Moreover, all the traditional bulwarks against this natural tendency for power and wealth concentration to occur have been effectively neutralized, starting with the hijacking of the Democratic Party. Bill Clinton is one of the worst criminals of our time (and yet many stupid, gaga, celebrity-inebriated Democrats still worship him), in many respects far more guilty of far greater sins than Reagan or Wee Bush. We expect Republicans to lie and to represent the interests of Wall Street and the Chamber of Commerce. Clinton, on the other hand, bears more responsibility than anyone for turning the Democratic Party into a more smiley version of just the same thing. Obama is following suit. He is as corporate as it gets. You'll find his constituents in mansions and boardrooms, not in two-bedroom houses across middle America.
The upshot is that there is no political party in Washington anymore advocating for the needs and interests of real working people. That was not always the case. From the 1930s through the 1970s, the Democratic Party was a (very imperfect) vehicle for the representation of hundreds of millions of ordinary Americans, and the (very imperfect) policies they put through reflected that. Even Republicans largely went along for the ride back in those days, never seriously seeking to dismantle such programs or radically reorient such policies.
The same might be said of the media and other institutions of or related to American governance, such as the courts and universities and even corporate America, in those days a far less pernicious actor than today. The long and short of it is that the political mountain to climb today seems so much larger than in the past. Anyone paying attention to what is happening should have a strong sense of the walls closing in around us, faster and faster. The downsizing of the American middle class may be happening with greater rapidity these last two years, as jobs become scarce and employees are forced to work longer and get paid less, but it is only an acceleration of a process that has been going on full bore for three decades now. And there is no one in Washington today to hear your screams of agony. Why would they? They're the ones who have been doing the torturing.

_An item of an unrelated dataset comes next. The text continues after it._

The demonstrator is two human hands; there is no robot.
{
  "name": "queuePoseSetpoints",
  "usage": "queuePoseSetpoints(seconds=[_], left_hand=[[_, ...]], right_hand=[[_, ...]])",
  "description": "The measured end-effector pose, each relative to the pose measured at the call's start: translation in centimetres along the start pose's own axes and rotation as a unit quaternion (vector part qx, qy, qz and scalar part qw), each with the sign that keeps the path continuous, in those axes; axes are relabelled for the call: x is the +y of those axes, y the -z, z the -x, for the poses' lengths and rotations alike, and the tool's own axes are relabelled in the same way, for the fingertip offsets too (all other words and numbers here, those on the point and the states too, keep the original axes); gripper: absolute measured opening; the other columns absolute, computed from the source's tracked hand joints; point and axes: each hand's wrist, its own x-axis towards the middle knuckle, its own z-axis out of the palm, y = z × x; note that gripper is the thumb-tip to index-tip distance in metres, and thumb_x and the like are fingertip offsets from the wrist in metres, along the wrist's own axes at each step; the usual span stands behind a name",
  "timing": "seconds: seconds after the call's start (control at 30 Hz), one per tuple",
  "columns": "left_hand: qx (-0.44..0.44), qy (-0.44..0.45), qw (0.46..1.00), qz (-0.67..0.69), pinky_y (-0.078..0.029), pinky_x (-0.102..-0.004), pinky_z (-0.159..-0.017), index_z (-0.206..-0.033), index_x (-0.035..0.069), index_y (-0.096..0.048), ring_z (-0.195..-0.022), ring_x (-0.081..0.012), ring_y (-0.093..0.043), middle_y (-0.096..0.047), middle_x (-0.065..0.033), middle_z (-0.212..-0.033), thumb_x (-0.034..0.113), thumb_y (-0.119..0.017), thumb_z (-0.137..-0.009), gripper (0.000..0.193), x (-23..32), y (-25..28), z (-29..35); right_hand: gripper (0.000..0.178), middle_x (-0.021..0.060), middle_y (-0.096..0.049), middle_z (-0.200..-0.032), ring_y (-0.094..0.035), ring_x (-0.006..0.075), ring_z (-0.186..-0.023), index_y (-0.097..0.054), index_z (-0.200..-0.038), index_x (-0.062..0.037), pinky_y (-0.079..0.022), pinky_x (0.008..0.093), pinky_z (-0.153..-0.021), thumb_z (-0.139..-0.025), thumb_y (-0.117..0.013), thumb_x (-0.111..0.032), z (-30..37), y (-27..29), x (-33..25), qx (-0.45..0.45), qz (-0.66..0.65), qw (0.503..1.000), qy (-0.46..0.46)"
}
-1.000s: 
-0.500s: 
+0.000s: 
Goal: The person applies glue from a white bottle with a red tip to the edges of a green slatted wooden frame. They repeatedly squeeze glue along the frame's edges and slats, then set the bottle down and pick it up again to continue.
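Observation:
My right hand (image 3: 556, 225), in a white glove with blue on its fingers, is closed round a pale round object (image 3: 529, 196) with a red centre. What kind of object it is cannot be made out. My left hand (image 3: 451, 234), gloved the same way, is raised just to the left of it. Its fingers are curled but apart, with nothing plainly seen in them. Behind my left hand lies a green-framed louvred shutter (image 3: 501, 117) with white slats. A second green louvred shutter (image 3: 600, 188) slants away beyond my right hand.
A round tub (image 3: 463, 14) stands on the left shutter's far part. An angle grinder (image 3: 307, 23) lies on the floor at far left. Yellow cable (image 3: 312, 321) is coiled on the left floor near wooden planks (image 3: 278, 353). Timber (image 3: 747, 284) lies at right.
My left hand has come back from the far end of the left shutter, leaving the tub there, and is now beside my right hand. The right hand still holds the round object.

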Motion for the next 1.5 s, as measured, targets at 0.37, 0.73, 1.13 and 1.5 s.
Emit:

Similarly, the road ahead is difficult because the tactics of resistance employed with mixed success in the past seem almost completely spent today. Does your congresswoman remotely notice when you send a letter about an issue you care about? Yeah, if you're BP or Goldman Sachs. Otherwise, you're about as likely to get their attention as either of those outfits are to be responsible for the damage they've done. How about a march on Washington? Does anyone even notice those anymore? In the 1950s and 1960s they were relatively fresh and drew attention accordingly. Today, you can have the biggest worldwide collection of protest rallies ever, and it will not change a thing. We know that because that is exactly what happened in the run up to the Iraq invasion of 2003. I could be wrong about this, but something tells me that George W. Bush wasn't paying a lot of attention to our raised voices back then. Heck, people don't even notice anymore when gunmen shoot up their workplace and then kill themselves, something that happens with alarming regularity. Why would they notice yet another protest march, especially when they're worrying about keeping a roof over their heads?
The sad truth is, it seems to me, that breaking through the wall of indifference today requires either a volume we aren't organized enough to generate, a desperation we haven't gotten to yet, or a creativity that largely eludes us.
But, maybe focusing on tactics is part of the problem. Tactics should ideally serve strategy, strategy should in turn serve objectives, objectives should be a product of problem analysis, and analysis should be rooted in theory. It seems to me that we progressives are decent when it comes to identifying objectives - though even here there will certainly be disagreement - but not much else. We can probably agree on such policy propositions as living wage requirements, regulating corporations in the public interest, ending wars or addressing global warming. But discovering the strategy or tactics to make those things happen eludes us, as does perhaps a theory of the deeper nature of our condition.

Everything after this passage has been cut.